The problem
This task calls for copying every line in the data below that contains the word "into".

━━━━━ Given entries

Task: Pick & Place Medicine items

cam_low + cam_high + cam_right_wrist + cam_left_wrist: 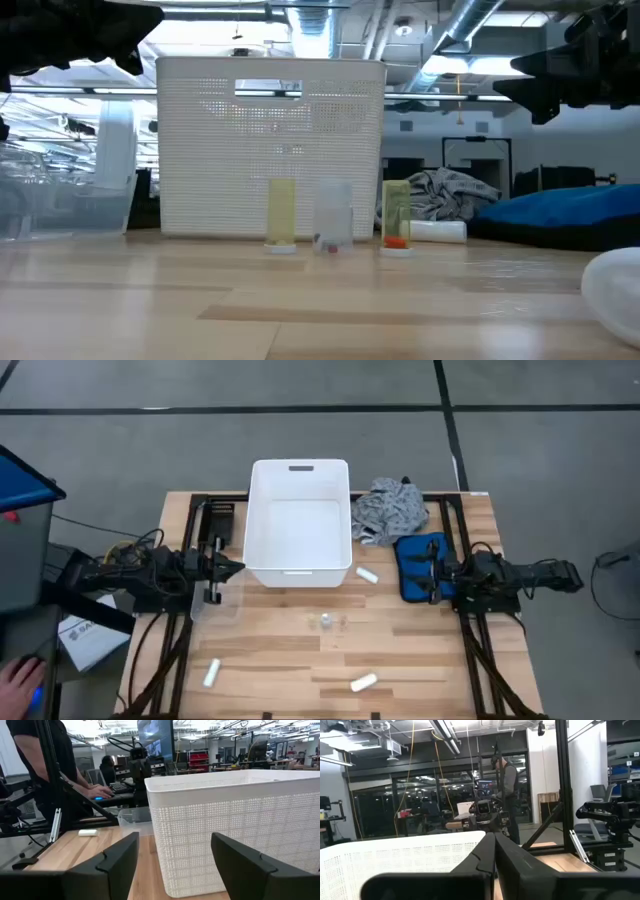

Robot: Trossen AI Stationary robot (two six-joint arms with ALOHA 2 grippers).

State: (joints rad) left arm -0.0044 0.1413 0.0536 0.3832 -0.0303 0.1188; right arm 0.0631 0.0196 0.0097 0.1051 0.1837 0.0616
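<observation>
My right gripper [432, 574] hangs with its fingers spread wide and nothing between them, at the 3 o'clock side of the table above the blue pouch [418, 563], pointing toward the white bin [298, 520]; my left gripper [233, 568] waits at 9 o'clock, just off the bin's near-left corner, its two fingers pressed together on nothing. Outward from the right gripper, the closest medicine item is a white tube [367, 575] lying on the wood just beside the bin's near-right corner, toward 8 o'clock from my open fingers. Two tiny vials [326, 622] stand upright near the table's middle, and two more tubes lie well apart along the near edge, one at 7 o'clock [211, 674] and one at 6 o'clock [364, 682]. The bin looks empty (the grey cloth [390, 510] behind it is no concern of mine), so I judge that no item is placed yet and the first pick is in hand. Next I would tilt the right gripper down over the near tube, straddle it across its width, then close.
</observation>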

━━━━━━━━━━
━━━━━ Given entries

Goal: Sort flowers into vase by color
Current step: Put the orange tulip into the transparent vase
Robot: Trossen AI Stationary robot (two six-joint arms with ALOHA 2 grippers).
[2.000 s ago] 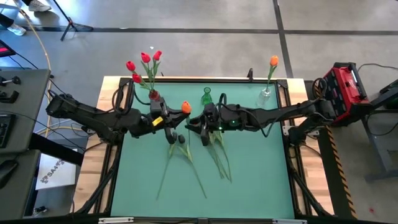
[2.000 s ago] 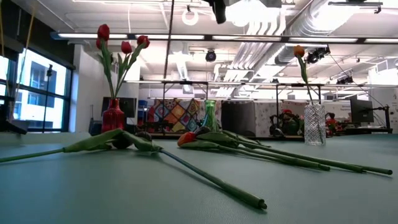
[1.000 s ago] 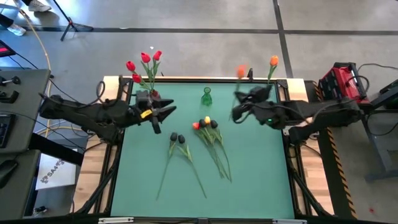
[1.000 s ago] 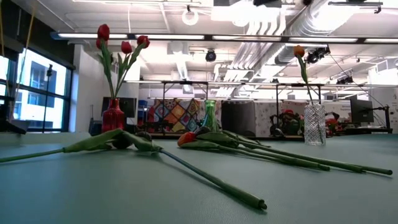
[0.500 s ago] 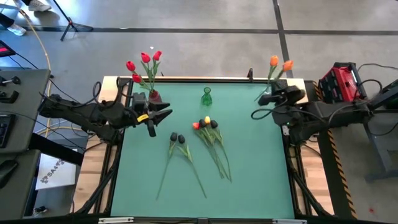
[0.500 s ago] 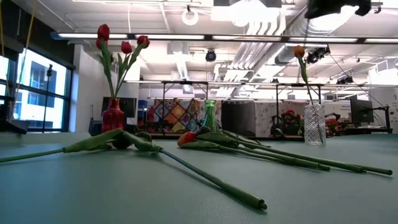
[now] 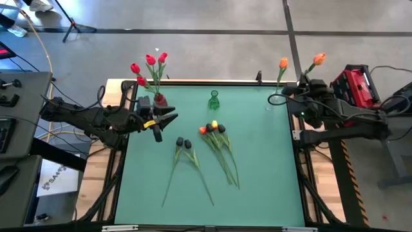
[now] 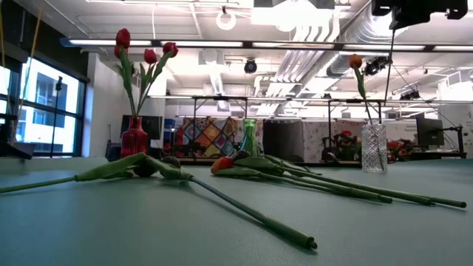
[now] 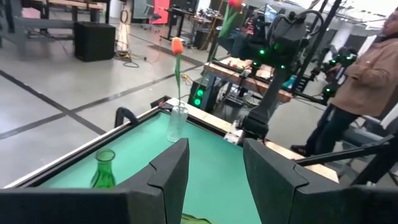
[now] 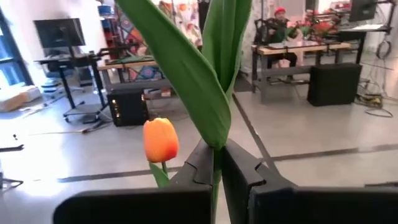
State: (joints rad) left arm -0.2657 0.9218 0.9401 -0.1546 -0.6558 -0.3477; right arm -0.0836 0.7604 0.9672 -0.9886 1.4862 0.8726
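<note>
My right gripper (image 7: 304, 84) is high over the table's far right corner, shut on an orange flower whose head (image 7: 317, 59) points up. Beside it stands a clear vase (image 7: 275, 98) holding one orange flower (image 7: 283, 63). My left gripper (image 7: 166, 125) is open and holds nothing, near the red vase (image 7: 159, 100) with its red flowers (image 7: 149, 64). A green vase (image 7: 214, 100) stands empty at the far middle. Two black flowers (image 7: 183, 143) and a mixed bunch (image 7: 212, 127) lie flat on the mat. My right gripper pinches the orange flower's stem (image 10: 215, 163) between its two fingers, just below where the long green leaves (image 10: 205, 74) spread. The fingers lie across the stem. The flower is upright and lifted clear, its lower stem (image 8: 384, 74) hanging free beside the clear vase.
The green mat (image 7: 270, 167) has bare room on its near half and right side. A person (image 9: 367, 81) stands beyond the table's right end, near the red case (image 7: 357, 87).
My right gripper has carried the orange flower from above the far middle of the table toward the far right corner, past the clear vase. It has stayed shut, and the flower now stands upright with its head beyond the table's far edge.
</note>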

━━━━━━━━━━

Worked solution
Goal: Sort flowers into vase by color
Current step: Put the orange tulip into the transparent vase

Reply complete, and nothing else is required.